An extended version of the song, which has appeared on a few compilations in stereo, features (after the final verse) the line: "Hey, I can see him comin'/Now, you better start a-runnin'", before an instrumental repeat of the bridge section and a repeat of a line from the final verse ("My boyfriend's back/He's gonna save my reputation"), and, finally, the coda section and fade out.

The inspiration for the song came from co-writer Bob Feldman, who overheard a conversation between a high school girl and the boy she was rebuffing.

Cash Box described it as "a handclappin’ mashed-potatoes-styled delighter...that can bust wide open in no time flat" and praised the arrangement by Leroy Glover.

Billboard named the song No. 24 on their list of 100 Greatest Girl Group Songs of All Time.

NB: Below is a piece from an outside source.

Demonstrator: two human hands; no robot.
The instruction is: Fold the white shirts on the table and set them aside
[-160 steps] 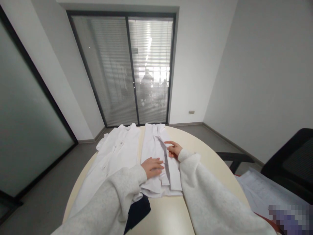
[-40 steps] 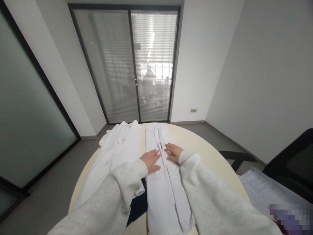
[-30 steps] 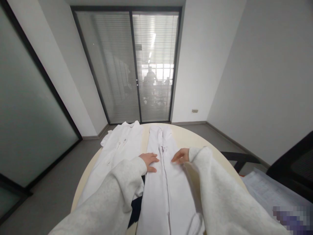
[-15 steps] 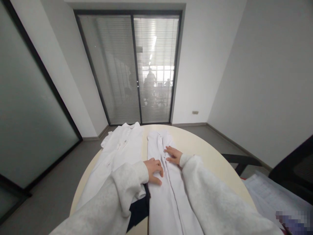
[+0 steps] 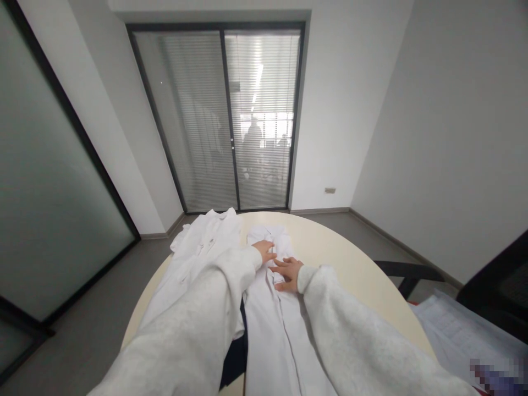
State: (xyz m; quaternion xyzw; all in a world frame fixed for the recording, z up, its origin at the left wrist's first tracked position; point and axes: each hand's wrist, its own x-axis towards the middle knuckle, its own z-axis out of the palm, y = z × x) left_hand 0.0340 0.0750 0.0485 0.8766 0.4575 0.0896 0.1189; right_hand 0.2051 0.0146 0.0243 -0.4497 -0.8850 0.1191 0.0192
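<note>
A long white garment (image 5: pixel 272 330) lies stretched along the middle of the round beige table (image 5: pixel 350 275). My left hand (image 5: pixel 266 250) reaches far forward and rests near the garment's far end, fingers stretched out. My right hand (image 5: pixel 285 271) lies flat on the cloth just behind it, fingers spread. Both arms wear light grey sleeves. A second white garment (image 5: pixel 198 253) is spread out to the left. A dark blue cloth (image 5: pixel 235 352) shows between the two, partly hidden under my left sleeve.
A black chair (image 5: pixel 495 286) stands at the right, with papers (image 5: pixel 454 330) beside it. Behind the table is a glass sliding door with blinds (image 5: pixel 231 121); people sit beyond it. A glass wall runs along the left.
The white garment, folded short several seconds ago, now lies at full length. Since half a second ago my left hand has slid forward to the far end and my right hand has shifted slightly nearer.
</note>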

==Notable cover versions==
"My Boyfriend's Back" has been the subject of several notable cover versions.

Rival girl groups the Chiffons and Martha and the Vandellas recorded covers shortly after the Angels' original release. In 1983, Melissa Manchester released a faithful cover version as a single that reached No. 33 on the Adult Contemporary chart.

Later in 1963, Bobby Comstock and the Counts issued an answer record titled "Your Boyfriend's Back" which peaked at No. 98 in the U.S.

==Parodies, features and references==
Humorist Dave Barry is fond of this song, and often references it in his books and columns. In one essay, he says that if he were the President of the United States, "My Boyfriend's Back" would replace "Hail to the Chief" as his arrival song.

A 1993 teen horror comedy originally intended to be titled "Johnny Zombie" (in reference to the 1961 song "Johnny Angel") had the title changed to My Boyfriend's Back just before release. Despite the title, the film is about a teenage boy coming back as a zombie in order to date the girl he's been in love with since childhood. The film was not a success, but features early appearances by actors such as Philip Seymour Hoffman, Matthew McConaughey, and Matthew Fox.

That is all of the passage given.